What you will do — Each line below that contains the word "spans" must be copied.

——————

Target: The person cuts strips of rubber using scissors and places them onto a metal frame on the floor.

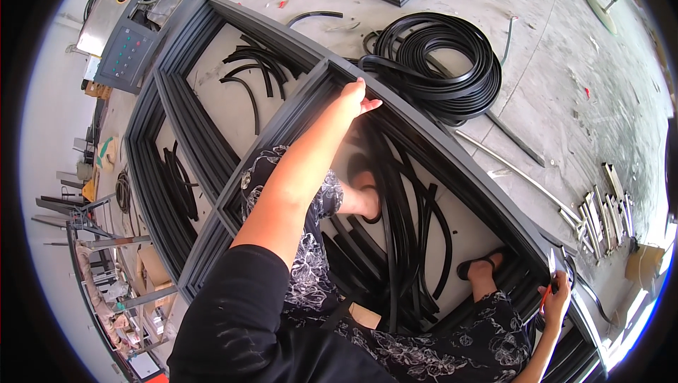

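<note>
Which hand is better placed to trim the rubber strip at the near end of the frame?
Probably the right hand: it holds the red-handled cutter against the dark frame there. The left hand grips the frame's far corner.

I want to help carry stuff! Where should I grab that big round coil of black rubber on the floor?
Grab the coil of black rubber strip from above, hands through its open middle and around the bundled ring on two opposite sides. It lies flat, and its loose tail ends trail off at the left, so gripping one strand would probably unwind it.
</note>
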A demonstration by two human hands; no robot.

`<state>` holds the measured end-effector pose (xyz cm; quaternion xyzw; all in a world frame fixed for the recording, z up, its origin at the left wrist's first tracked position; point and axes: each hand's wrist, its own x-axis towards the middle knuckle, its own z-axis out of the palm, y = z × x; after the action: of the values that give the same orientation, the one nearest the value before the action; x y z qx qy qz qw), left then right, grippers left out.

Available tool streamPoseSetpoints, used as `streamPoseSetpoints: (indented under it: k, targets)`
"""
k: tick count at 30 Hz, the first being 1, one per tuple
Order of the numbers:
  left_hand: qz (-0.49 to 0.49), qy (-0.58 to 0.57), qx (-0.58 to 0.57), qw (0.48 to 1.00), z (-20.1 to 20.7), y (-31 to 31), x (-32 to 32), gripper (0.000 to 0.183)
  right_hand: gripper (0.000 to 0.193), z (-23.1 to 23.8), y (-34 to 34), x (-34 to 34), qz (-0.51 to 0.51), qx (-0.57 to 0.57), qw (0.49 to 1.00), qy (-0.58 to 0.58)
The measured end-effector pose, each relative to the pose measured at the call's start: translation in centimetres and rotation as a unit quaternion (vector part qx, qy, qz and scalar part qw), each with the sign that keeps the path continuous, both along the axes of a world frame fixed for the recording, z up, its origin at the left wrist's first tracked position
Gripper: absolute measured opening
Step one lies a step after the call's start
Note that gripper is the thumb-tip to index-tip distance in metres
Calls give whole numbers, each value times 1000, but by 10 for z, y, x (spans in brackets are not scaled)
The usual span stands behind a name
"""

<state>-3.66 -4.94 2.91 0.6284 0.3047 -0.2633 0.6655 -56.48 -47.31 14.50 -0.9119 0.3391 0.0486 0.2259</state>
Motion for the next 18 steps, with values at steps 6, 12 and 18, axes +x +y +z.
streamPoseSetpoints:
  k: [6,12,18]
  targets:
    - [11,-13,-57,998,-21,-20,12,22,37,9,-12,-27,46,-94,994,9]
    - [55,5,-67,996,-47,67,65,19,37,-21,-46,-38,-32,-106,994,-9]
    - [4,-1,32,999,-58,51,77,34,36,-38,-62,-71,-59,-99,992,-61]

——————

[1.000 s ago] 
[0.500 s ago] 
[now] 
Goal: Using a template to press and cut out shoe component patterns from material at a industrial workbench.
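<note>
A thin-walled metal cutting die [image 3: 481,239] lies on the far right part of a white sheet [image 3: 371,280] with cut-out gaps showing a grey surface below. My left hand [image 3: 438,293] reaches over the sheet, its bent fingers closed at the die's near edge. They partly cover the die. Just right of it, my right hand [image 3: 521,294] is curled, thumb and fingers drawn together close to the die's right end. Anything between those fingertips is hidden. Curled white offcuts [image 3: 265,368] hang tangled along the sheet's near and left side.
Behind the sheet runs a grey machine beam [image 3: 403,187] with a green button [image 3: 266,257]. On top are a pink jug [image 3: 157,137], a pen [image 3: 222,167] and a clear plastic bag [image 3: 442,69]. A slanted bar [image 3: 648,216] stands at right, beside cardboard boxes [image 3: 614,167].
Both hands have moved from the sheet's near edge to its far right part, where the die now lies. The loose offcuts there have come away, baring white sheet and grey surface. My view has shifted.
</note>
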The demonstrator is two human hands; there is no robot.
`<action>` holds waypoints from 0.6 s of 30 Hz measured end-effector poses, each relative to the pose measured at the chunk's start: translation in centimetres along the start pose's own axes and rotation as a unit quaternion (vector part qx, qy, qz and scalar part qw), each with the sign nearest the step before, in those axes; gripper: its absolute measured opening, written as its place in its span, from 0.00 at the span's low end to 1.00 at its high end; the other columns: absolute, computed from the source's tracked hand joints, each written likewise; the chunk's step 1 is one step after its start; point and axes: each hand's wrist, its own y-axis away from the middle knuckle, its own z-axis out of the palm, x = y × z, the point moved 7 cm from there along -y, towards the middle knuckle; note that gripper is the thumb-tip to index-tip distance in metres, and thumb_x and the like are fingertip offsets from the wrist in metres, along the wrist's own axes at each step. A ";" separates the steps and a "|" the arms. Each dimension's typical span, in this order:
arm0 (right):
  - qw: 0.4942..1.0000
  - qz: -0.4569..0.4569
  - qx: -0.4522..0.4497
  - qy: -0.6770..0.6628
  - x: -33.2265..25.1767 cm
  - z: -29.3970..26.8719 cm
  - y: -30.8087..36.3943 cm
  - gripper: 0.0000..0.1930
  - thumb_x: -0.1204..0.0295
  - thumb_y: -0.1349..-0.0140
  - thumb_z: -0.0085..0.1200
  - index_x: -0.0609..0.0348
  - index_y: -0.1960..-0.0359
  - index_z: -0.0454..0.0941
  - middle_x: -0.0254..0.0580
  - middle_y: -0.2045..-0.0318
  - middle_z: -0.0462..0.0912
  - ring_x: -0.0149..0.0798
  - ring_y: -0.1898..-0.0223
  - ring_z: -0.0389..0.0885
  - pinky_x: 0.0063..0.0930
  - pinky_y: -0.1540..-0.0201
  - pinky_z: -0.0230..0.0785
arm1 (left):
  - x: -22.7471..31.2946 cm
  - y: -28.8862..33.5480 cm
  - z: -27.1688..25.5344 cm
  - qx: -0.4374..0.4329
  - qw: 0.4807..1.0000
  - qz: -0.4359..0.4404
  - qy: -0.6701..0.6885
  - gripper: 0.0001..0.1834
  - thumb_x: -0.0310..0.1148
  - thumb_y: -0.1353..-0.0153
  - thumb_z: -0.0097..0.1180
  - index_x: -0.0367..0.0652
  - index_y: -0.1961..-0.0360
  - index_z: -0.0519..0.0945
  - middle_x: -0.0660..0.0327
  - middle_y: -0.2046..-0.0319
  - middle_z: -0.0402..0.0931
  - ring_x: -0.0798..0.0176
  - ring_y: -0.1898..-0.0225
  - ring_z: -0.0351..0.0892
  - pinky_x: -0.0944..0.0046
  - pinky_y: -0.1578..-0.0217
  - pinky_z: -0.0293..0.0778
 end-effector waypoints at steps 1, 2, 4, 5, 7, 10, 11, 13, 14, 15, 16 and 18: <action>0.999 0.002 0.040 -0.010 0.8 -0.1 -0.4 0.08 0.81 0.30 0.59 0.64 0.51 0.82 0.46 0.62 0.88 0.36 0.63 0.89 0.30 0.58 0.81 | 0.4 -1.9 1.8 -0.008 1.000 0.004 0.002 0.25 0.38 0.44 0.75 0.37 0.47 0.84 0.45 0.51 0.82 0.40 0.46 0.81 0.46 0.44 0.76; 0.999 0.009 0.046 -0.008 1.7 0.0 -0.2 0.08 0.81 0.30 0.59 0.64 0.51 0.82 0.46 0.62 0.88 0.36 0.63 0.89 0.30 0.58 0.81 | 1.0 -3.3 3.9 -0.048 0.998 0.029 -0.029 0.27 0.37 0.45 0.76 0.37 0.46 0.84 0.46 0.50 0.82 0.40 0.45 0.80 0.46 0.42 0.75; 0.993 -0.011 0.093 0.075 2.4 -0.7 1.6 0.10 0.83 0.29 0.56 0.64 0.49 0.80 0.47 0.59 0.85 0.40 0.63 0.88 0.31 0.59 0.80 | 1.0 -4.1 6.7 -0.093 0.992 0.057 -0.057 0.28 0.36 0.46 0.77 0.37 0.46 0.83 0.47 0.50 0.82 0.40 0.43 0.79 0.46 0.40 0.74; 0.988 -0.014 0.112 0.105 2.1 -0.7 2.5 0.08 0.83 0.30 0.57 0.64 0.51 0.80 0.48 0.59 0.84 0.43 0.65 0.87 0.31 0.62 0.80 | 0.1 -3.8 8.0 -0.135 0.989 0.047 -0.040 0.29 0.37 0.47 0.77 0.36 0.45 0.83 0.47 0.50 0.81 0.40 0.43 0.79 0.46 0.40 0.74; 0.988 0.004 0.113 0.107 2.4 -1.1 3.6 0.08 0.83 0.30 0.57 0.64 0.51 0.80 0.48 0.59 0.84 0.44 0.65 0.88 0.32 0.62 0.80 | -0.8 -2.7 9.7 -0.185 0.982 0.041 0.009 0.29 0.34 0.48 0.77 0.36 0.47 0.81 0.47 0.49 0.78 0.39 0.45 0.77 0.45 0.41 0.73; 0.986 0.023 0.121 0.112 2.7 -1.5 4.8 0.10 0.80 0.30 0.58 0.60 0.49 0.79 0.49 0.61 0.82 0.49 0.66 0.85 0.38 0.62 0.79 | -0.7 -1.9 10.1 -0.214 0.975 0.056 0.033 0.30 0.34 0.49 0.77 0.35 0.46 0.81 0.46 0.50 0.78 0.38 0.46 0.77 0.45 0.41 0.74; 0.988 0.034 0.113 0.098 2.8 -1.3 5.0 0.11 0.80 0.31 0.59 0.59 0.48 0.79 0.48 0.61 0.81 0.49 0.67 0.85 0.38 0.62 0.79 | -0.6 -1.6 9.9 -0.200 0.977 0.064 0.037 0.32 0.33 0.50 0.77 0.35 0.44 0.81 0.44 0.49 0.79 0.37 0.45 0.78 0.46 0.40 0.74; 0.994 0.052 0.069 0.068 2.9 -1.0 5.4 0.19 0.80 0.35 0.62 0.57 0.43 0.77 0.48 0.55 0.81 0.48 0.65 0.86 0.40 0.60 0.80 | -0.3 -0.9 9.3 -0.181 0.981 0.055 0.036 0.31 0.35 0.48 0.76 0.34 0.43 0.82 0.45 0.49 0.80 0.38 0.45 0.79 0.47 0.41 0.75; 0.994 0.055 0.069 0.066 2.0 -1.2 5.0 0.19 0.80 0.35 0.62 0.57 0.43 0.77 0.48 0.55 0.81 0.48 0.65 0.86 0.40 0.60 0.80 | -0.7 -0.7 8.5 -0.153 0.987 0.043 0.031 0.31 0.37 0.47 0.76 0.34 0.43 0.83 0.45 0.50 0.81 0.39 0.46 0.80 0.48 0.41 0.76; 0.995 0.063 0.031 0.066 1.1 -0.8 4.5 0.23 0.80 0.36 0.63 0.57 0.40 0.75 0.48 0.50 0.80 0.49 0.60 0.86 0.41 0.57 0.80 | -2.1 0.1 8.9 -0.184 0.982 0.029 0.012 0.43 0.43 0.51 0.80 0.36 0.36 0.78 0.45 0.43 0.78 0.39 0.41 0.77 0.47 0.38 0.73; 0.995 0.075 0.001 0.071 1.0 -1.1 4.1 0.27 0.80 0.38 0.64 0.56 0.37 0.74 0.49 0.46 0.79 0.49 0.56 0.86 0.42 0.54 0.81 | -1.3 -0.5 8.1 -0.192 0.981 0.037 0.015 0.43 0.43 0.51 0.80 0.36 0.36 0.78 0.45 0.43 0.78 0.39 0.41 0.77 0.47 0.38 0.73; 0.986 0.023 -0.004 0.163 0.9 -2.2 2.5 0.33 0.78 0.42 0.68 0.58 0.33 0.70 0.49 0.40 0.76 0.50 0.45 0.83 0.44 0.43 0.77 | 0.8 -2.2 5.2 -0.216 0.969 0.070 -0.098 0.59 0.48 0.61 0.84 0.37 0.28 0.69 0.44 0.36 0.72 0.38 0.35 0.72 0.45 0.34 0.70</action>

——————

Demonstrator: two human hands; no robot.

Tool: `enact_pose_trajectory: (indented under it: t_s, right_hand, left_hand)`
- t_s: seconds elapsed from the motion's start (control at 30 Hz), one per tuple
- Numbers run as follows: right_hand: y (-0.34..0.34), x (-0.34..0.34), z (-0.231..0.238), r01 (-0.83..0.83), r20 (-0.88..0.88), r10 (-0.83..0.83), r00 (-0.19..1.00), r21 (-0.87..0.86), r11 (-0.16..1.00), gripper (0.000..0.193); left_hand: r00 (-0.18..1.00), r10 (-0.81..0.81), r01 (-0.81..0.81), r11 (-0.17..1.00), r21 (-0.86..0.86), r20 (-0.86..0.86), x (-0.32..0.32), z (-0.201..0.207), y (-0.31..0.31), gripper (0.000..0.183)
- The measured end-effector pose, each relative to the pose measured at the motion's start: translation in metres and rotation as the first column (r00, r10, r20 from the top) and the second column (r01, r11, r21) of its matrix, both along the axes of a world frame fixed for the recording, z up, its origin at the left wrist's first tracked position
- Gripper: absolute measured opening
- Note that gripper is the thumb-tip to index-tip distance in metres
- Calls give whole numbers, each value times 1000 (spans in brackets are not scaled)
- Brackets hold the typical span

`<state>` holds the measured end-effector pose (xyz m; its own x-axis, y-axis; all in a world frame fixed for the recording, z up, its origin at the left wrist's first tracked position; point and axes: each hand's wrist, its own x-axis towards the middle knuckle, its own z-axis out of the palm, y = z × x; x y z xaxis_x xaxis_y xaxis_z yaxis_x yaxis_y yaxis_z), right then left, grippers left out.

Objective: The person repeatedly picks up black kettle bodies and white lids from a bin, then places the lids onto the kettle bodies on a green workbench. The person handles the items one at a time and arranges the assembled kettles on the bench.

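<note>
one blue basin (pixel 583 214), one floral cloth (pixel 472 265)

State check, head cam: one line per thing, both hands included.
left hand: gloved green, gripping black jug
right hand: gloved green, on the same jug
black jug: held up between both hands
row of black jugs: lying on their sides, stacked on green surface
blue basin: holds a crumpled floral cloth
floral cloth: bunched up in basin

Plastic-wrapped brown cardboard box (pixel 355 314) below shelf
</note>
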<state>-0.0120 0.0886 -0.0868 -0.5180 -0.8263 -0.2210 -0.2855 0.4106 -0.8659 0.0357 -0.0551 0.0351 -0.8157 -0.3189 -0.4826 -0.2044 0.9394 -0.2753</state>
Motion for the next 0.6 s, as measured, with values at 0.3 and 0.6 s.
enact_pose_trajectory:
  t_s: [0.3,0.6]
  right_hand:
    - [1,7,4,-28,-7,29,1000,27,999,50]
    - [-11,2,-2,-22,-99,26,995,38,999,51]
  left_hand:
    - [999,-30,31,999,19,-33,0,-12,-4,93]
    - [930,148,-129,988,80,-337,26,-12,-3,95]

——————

Response area —
Calls give whole numbers, each value times 1000, but by 10 for z, y, x (spans in brackets are not scaled)
- Calls give whole numbers, each value times 1000 (spans in brackets are not scaled)

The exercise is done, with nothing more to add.